#### INSTRUCTIONS FOR THE TASK
Using the listing below, set down exactly the lines starting at the line that contains "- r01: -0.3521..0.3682" and ending at the line that contains "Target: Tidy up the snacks", both included, and no others.

>>>>

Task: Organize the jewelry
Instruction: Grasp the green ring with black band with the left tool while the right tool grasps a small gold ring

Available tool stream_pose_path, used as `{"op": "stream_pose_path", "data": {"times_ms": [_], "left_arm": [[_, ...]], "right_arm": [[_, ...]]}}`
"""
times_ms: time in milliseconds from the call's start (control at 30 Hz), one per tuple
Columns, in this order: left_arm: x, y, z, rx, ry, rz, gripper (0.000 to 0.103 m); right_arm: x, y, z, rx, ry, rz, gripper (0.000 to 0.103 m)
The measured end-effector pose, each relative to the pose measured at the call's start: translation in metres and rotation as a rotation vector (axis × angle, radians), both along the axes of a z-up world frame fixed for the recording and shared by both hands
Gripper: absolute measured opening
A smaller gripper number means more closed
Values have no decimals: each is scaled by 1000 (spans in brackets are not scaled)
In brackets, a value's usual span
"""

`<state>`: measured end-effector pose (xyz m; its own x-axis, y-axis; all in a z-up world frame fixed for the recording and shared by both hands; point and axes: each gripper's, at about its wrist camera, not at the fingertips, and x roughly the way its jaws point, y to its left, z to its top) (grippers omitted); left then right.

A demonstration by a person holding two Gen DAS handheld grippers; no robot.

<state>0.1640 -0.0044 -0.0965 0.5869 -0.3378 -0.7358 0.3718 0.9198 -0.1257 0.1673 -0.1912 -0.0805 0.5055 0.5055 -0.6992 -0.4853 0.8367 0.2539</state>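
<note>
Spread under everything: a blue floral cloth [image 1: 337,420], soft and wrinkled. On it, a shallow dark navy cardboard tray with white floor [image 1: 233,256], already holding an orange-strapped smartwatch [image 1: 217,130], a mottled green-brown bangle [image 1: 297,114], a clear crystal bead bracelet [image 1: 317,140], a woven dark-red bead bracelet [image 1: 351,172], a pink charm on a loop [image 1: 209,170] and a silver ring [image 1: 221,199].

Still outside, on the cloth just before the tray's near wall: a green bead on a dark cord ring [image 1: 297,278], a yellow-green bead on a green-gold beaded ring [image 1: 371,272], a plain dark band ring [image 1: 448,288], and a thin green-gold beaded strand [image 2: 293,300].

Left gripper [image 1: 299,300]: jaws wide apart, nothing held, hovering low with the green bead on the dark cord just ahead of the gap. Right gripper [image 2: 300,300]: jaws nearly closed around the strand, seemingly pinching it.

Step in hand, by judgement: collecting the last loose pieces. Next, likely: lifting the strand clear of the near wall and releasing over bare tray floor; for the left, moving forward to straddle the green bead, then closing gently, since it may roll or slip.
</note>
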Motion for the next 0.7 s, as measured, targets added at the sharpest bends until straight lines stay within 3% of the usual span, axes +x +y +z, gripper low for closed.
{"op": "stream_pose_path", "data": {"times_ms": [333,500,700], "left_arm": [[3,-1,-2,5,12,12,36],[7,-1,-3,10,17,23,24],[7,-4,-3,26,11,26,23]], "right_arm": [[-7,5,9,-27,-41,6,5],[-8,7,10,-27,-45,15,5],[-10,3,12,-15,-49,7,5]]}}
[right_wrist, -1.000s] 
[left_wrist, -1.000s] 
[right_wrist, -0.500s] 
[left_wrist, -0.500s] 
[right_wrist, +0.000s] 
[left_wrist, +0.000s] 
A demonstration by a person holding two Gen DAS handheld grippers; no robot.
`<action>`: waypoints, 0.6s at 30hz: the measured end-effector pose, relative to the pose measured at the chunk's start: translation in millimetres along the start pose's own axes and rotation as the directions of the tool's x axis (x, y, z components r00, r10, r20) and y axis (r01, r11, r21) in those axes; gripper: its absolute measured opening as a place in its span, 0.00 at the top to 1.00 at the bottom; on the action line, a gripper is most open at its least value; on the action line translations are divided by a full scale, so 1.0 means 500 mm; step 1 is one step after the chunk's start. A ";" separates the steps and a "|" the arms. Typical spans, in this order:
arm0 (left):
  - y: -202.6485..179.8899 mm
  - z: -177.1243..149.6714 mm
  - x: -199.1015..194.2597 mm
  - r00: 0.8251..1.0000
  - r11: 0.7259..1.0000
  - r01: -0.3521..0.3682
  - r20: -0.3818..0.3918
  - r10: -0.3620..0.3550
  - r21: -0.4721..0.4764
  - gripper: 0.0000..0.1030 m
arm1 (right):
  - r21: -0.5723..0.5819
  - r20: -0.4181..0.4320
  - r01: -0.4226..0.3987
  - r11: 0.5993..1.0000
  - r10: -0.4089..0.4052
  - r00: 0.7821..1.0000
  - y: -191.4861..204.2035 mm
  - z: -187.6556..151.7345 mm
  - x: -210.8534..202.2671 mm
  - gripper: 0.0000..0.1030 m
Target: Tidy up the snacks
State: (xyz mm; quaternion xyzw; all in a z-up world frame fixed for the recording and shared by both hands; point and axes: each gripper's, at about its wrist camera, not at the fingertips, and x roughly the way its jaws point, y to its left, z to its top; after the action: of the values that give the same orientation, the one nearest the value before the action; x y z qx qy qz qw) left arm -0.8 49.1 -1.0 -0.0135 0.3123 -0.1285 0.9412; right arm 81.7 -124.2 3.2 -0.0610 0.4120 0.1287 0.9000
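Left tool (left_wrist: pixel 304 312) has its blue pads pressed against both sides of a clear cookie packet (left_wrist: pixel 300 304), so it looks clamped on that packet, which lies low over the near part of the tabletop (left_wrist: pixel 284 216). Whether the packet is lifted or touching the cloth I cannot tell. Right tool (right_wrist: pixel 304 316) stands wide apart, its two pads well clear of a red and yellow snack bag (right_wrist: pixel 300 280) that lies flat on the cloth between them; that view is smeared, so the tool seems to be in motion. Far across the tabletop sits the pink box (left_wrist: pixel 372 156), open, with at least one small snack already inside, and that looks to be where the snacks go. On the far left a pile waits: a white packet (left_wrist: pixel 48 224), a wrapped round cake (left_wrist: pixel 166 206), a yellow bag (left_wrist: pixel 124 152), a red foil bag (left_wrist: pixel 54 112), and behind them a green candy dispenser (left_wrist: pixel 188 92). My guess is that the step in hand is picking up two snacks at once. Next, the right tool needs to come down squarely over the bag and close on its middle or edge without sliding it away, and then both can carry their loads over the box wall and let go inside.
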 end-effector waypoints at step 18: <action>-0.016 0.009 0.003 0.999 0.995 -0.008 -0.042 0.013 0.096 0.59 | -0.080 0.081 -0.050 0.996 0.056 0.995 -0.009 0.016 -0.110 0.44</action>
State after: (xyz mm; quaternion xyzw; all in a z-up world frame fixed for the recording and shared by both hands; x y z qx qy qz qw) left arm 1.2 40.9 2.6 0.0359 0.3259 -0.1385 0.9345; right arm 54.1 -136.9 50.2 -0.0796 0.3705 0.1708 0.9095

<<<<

#### RESPONSE BELOW
  - r01: -0.3521..0.3682
  - r20: -0.3818..0.3918
  - r10: -0.3620..0.3550
  - r21: -0.4721..0.4764
  - gripper: 0.0000..0.1030 m
arm1 (right):
  - r21: -0.5723..0.5819
  - r20: -0.4181..0.4320
  - r01: -0.4226..0.3987
  - r11: 0.5993..1.0000
  - r10: -0.4089..0.4052
  - r00: 0.7821..1.0000
  - y: -191.4861..204.2035 mm
  - z: -187.6556..151.7345 mm
  - x: -210.8534..202.2671 mm
  - gripper: 0.0000..0.1030 m
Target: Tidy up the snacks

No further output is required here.